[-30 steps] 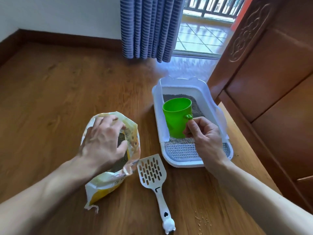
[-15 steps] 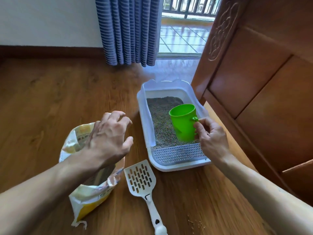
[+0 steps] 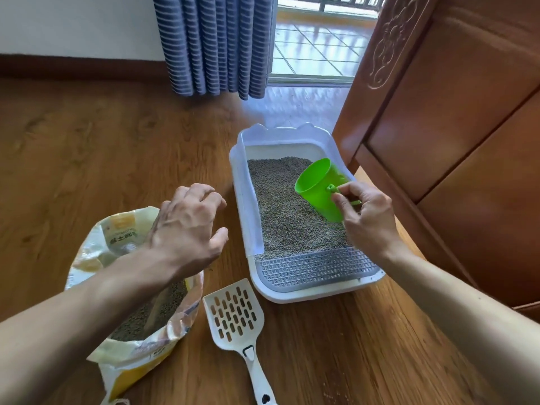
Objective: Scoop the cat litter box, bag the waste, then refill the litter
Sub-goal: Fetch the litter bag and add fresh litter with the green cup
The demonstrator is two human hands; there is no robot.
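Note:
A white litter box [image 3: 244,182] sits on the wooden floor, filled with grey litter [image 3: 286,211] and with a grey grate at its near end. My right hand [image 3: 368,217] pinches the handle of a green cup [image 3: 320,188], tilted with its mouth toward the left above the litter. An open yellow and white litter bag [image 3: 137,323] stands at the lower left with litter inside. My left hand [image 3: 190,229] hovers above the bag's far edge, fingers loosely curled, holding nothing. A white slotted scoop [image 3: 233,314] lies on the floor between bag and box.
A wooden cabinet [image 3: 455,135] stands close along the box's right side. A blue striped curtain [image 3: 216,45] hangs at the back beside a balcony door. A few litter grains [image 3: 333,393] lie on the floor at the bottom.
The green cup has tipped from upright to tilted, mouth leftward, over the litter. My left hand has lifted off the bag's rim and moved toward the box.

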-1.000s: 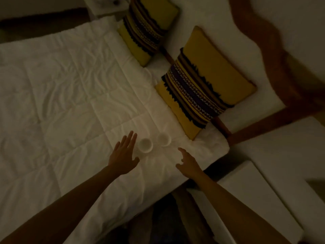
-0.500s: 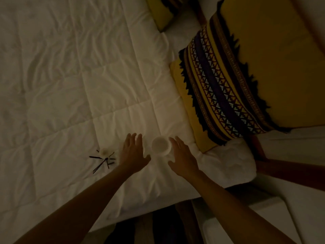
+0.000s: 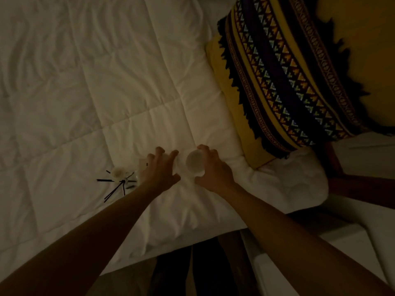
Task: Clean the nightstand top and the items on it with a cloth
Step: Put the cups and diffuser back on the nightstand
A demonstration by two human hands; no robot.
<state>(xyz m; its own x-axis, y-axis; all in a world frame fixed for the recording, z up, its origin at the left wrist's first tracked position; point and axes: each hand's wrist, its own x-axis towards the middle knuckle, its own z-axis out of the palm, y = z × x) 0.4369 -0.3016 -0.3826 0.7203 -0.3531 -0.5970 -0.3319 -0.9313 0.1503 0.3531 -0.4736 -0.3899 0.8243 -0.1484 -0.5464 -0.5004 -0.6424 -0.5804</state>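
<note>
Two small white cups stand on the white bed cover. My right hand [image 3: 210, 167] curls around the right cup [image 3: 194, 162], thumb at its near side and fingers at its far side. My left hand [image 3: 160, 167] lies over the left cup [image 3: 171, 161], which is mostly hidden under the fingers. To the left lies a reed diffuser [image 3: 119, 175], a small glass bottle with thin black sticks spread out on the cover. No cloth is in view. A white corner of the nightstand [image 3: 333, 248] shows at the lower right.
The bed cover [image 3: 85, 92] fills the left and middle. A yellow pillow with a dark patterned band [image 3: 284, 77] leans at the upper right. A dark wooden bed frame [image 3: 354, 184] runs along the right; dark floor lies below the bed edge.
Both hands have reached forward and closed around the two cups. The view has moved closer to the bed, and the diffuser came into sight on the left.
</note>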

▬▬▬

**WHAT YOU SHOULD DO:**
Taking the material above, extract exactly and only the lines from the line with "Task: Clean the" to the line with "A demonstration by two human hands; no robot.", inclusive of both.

**FINISHED TASK:**
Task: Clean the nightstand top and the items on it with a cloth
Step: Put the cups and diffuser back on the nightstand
A demonstration by two human hands; no robot.

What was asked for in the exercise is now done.